Die Disziplinarkammer für Dopingfälle des Schweizer Olympischen Komitees hatte das Verfahren gegen Ullrich im Februar dieses Jahres überraschend eingestellt und begründete die Entscheidung damit, dass sie nach Ullrichs Verbandsaustritt 2006 keine "Disziplinargewalt" mehr habe.

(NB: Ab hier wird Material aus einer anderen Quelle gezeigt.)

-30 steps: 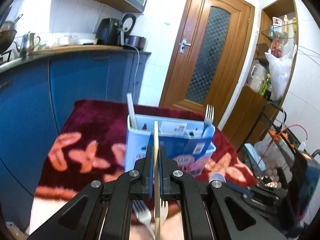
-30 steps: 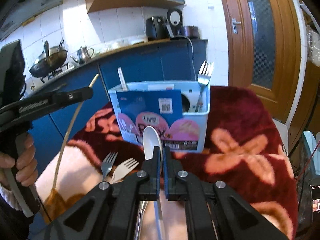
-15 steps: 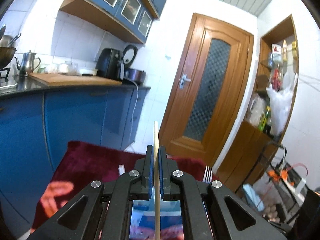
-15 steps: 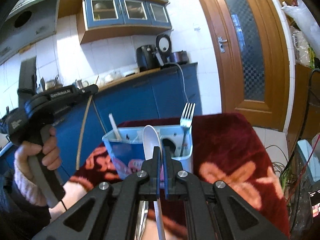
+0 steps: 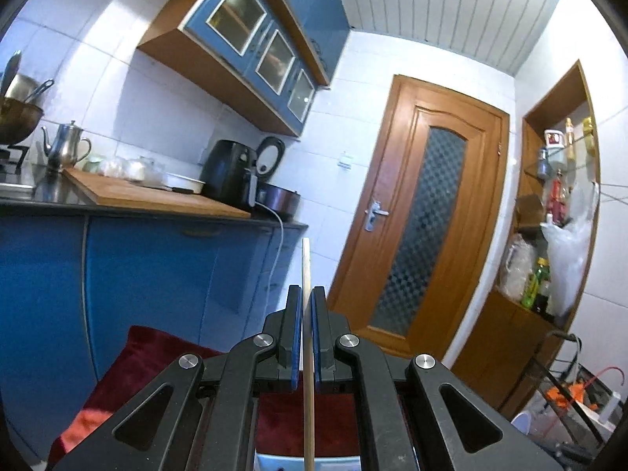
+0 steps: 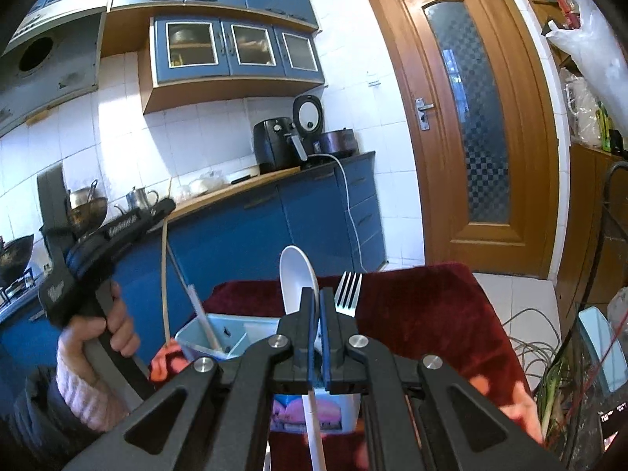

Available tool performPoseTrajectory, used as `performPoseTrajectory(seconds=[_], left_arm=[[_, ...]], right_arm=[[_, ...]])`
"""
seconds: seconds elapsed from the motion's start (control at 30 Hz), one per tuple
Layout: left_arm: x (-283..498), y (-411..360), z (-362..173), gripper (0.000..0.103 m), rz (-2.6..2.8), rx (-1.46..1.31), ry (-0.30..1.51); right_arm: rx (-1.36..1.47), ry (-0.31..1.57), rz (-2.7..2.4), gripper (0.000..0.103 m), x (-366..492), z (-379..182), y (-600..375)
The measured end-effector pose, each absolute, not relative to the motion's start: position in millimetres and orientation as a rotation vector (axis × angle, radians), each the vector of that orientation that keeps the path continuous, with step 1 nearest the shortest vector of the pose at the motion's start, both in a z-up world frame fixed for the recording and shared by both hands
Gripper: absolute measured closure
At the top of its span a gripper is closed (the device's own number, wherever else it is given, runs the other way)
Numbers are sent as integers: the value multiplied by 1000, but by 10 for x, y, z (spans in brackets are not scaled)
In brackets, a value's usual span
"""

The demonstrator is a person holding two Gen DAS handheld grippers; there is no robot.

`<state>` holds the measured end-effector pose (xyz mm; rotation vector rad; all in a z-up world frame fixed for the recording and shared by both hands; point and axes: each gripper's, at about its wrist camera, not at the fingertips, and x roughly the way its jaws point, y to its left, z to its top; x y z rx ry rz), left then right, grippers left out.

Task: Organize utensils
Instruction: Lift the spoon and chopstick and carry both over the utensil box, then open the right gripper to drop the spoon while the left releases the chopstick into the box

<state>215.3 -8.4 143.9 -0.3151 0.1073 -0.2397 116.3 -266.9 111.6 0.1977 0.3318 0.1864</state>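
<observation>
1. Wooden and thin, one chopstick (image 5: 307, 353) is sitting pinched between the blue pads of the left gripper (image 5: 307, 337), whose jaws are pressing nearly together on its shaft; it looks light, stiff and smooth, so a grip near mid-length is probably keeping it from swinging.
2. White plastic, one spoon (image 6: 298, 274) is being pinched at its handle by the right gripper (image 6: 317, 333), bowl pointing up; I judge it light, rigid and somewhat slippery, so the handle just below the bowl seems the sensible place to hold.
3. Seen from the right wrist, the left gripper (image 6: 167, 208) is hanging above and left of the pale blue holder box (image 6: 219, 333), the chopstick (image 6: 165, 274) dangling down toward its left edge.
4. Inside the box, one metal fork (image 6: 347, 294) is standing tines up and one white stick-like utensil (image 6: 202, 314) is leaning at the left; what it is, I cannot tell.
5. Under the box, a dark red flowered cloth (image 6: 424, 314) is covering the surface it stands on.
6. Count: one chopstick, one spoon, one fork, one white utensil, one box.
</observation>
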Motion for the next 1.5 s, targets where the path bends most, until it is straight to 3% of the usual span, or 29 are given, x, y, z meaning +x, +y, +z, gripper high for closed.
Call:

Nach dem Einspruch der UCI muss nun das CAS wohl entscheiden, ob der Fall wieder neu aufgerollt wird. Ullrich droht im Falle einer Verurteilung eine lebenslange Sperre, da er 2002 wegen einer positiven Dopingkontrolle auf Amphetamine bereits sechs Monate gesperrt war und deshalb als Wiederholungstäter gelten würde.

Damit könnte er beispielsweise auch nicht als Sportlicher Leiter oder Teamchef im Radsport tätig werden.